Under the 2010 constitution, Kenya devolved power to 47 county governments to provide more localised, inclusive and participatory governance. County governments are required to include members of local ethnic minorities; governors can be impeached for failing to do so. The paper offers disaggregated 2009 census data showing ethnic demographics for each of Kenya’s counties. These are compared against estimates of county government ethnic composition through a name-based analysis of all county executives. These sources allow for formulation of an index of county government ethnic representativeness, through which outlying cases can be identified.

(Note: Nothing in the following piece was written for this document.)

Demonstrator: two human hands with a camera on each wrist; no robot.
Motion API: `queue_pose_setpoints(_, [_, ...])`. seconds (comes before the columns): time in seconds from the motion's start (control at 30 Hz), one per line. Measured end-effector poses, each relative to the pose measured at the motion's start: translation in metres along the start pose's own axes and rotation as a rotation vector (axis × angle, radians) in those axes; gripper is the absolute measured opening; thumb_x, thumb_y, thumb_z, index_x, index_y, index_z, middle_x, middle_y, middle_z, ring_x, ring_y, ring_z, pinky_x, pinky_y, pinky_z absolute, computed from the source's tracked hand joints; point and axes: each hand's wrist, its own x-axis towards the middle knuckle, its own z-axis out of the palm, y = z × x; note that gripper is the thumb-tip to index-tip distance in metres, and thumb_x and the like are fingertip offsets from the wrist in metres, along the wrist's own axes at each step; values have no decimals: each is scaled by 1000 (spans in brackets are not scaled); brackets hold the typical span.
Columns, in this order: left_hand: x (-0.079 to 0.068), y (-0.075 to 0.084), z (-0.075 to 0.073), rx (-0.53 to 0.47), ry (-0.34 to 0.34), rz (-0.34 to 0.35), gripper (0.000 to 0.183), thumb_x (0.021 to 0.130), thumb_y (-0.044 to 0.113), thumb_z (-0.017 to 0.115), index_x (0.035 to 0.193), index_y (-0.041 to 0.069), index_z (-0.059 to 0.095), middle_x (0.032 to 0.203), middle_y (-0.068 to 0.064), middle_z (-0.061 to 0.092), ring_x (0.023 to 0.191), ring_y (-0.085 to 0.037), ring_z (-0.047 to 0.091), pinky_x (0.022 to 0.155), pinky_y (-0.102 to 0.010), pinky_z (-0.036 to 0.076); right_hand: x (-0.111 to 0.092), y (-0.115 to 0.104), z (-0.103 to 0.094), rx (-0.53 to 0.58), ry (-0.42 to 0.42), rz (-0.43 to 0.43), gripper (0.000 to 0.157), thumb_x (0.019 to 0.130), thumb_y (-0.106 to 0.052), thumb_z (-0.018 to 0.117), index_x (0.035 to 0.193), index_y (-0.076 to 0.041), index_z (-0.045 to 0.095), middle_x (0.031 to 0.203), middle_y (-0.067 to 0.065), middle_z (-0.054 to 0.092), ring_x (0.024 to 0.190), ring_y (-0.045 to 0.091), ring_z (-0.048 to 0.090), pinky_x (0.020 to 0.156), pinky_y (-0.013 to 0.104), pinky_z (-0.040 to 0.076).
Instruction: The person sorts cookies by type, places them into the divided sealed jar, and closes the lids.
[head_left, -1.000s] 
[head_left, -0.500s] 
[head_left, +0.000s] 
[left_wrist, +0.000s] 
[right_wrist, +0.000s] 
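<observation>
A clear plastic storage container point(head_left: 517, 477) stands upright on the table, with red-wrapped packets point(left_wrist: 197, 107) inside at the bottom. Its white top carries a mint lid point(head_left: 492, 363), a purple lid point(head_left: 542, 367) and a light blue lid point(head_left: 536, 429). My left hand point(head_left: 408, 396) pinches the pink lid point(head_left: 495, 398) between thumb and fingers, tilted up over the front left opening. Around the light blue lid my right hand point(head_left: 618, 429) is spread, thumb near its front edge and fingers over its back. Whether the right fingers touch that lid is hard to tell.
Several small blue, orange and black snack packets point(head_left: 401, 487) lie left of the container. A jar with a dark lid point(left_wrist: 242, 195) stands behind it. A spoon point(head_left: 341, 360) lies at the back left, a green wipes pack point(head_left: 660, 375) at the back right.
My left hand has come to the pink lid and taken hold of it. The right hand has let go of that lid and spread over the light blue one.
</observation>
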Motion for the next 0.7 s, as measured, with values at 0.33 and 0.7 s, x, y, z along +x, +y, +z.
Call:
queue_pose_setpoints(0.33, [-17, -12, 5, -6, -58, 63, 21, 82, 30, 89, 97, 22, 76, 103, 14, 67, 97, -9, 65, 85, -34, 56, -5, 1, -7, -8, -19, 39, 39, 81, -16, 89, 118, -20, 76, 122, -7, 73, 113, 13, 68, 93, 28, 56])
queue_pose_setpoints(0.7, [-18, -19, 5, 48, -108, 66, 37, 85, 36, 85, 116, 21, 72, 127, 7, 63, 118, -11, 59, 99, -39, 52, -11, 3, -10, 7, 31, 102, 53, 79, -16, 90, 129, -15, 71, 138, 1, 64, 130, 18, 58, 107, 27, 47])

Survey responses drawn from county executives are additionally presented, detailing perceived fairness of their government’s ethnic representation and revealing a difficult disjuncture between politicians’ self-perceived representativeness and their actual representativeness. A historical conditioning of local administrative units towards ethnic homogeneity has resulted in severe challenges of identity representation. Governors’ democratic exercise of power often lies in tension with constitutional provisions for ethnic diversity, posing the question of which of the two should be preferred.

 

 

Ponente

Dominic Burbidge is a  Departmental Lecturer in African Studies, University of Oxford. He is currently working as a post-doctoral researcher for the James Madison Program at Princeton University. His research interest focuses around the normative underpinnings to political economy, using game theory methods. His theoretical lens consists of an application of virtue ethics to the social sciences, looking at what generates trust from the perspective of habit formation and commonly-held social norms.